TASK BRIEF: Stop at the line containing "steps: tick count": every line of the listing from the first up to that one must be set down exactly.

─── MATERIAL PROVIDED

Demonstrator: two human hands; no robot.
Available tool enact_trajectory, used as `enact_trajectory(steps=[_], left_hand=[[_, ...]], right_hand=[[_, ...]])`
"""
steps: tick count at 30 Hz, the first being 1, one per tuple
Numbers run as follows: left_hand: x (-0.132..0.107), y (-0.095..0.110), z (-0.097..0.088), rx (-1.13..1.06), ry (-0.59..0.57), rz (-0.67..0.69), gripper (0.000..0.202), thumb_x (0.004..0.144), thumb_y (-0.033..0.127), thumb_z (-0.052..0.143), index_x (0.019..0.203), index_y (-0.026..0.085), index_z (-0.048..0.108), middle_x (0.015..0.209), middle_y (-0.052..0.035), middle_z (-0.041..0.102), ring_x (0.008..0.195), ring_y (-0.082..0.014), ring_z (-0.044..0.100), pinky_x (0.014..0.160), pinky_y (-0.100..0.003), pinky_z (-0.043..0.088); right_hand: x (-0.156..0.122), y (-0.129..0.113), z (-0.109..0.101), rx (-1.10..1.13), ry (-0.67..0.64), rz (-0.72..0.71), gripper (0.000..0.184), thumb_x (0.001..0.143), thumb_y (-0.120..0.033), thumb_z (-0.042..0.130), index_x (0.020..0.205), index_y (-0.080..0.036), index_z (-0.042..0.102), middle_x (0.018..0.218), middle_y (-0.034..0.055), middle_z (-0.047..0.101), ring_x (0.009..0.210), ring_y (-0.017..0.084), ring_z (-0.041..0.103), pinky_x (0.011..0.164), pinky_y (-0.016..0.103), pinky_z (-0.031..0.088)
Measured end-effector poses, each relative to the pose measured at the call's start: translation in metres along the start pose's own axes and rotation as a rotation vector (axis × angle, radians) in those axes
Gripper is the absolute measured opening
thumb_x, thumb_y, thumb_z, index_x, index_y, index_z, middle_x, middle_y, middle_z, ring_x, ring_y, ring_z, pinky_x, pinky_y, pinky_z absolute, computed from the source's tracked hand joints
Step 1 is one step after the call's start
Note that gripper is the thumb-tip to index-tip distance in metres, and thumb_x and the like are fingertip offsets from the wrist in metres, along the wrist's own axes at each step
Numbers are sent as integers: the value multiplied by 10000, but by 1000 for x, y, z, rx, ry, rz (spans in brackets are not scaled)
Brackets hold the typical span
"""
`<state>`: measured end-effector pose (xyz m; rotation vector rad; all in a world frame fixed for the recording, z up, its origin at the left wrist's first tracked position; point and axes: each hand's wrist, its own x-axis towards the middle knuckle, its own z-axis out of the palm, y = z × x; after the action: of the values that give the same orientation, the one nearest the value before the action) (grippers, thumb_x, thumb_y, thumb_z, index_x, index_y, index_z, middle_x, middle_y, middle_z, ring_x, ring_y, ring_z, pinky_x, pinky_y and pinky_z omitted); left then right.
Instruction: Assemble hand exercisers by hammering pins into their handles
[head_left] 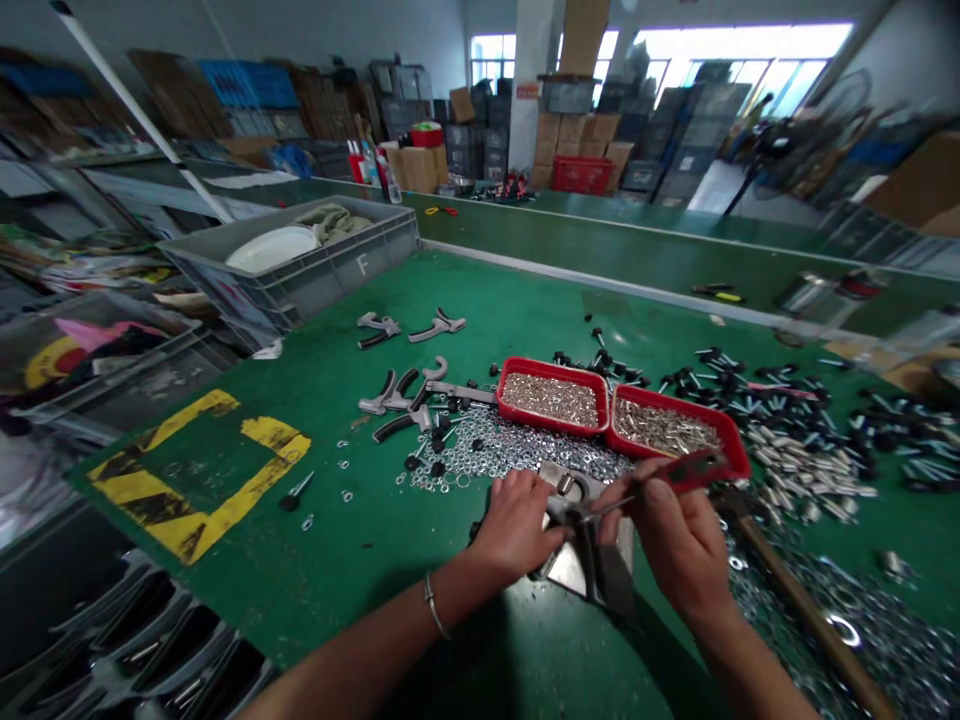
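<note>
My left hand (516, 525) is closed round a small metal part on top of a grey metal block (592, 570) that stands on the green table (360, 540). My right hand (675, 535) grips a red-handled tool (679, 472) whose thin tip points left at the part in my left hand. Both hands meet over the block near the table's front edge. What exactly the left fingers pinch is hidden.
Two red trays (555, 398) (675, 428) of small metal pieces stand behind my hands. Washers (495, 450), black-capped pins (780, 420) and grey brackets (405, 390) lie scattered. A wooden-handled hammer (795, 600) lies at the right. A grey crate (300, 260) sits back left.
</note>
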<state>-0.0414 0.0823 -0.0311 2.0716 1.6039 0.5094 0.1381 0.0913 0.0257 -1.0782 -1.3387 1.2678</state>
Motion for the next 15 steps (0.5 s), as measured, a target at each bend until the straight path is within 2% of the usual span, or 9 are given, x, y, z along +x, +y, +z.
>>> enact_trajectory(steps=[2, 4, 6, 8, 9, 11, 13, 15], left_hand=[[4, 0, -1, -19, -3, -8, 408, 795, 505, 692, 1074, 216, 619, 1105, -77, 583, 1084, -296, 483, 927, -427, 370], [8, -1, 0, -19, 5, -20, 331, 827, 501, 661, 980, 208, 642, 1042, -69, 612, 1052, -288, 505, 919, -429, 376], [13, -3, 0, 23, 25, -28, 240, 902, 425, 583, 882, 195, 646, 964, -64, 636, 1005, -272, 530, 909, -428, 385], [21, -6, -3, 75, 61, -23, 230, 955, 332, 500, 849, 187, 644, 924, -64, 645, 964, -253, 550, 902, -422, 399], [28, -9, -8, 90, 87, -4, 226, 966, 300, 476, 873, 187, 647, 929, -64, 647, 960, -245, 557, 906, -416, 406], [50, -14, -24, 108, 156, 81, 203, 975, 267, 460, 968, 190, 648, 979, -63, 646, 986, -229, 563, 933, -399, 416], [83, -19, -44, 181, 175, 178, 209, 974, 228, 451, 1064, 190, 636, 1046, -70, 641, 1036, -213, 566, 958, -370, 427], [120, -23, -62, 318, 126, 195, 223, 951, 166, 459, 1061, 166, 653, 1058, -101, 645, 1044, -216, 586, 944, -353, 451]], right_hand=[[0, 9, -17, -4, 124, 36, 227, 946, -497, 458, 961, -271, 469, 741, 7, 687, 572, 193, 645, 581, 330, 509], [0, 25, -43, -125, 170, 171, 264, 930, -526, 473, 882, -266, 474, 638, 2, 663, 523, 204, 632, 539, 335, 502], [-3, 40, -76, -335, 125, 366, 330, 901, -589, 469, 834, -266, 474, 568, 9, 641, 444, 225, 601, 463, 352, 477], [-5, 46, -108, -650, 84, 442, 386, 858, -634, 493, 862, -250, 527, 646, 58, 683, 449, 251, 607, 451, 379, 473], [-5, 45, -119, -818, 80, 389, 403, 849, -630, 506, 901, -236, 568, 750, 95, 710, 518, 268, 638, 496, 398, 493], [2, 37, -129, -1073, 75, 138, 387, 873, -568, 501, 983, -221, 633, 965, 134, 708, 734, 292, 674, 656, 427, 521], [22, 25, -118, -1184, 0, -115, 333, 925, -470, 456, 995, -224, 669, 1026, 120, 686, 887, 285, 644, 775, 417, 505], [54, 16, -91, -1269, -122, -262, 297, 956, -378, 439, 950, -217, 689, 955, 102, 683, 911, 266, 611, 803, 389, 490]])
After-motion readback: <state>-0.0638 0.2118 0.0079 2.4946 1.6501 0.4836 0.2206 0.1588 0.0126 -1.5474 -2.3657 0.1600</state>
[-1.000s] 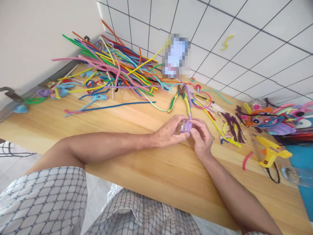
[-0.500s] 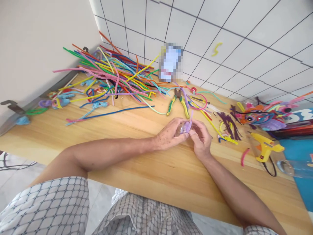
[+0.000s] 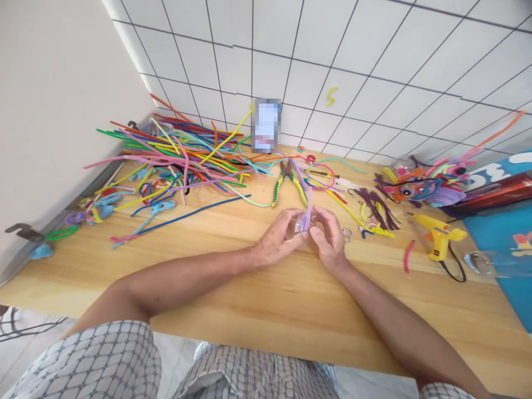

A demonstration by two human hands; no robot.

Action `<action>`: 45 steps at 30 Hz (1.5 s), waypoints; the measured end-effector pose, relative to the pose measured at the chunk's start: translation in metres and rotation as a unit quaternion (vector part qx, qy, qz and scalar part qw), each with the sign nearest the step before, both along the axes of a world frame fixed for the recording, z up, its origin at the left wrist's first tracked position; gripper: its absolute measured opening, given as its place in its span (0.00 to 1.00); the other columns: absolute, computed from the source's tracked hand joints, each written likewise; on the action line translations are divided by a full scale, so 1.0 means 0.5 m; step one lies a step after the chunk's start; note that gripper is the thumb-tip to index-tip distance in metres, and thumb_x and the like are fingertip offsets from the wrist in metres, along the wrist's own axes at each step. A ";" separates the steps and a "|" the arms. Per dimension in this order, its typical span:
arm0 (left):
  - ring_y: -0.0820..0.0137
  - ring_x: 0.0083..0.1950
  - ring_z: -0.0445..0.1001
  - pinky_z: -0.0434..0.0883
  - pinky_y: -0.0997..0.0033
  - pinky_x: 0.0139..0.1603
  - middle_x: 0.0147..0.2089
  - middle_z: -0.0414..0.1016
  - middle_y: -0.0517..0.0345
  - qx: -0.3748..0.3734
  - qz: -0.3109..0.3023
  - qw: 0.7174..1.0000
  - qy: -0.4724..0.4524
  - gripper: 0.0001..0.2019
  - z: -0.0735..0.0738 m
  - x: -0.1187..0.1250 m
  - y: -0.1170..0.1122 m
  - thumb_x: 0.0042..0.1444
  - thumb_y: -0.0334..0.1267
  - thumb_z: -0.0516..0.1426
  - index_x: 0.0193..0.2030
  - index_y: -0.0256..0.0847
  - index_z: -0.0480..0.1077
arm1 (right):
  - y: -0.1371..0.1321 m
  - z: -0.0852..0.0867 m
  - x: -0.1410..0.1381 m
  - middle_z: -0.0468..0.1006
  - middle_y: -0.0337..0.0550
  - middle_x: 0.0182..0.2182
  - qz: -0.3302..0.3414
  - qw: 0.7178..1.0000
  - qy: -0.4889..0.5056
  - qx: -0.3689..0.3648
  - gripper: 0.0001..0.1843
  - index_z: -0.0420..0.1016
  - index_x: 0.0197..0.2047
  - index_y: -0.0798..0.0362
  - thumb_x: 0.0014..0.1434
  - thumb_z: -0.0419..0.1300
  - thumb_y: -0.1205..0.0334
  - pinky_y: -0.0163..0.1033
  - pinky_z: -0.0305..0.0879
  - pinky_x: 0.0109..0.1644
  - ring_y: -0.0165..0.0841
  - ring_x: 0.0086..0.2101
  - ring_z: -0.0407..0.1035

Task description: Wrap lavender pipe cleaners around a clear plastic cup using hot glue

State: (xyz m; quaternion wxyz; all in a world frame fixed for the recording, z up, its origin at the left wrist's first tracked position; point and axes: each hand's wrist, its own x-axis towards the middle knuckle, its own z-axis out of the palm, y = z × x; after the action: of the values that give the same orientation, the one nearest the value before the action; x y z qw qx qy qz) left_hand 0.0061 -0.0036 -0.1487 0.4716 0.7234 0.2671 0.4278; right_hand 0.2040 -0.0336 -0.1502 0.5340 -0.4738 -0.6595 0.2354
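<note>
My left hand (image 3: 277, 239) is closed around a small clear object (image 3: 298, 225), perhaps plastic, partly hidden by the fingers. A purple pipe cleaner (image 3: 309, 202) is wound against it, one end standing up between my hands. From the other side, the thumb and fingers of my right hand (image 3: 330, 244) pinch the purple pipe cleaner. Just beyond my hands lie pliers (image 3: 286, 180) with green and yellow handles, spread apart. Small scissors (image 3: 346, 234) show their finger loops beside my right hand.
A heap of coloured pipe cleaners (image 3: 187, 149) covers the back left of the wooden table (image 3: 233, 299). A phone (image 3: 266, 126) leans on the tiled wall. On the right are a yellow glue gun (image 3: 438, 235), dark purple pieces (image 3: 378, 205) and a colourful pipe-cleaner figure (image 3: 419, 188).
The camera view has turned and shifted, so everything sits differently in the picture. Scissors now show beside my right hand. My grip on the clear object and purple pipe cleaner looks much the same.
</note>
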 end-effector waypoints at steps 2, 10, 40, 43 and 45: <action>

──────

RESPONSE:
Demonstrator: two human hands; no robot.
Available tool enact_trajectory, used as `enact_trajectory(steps=[_], left_hand=[[_, ...]], right_hand=[[_, ...]])`
"""
steps: tick count at 30 Hz, the first being 1, one per tuple

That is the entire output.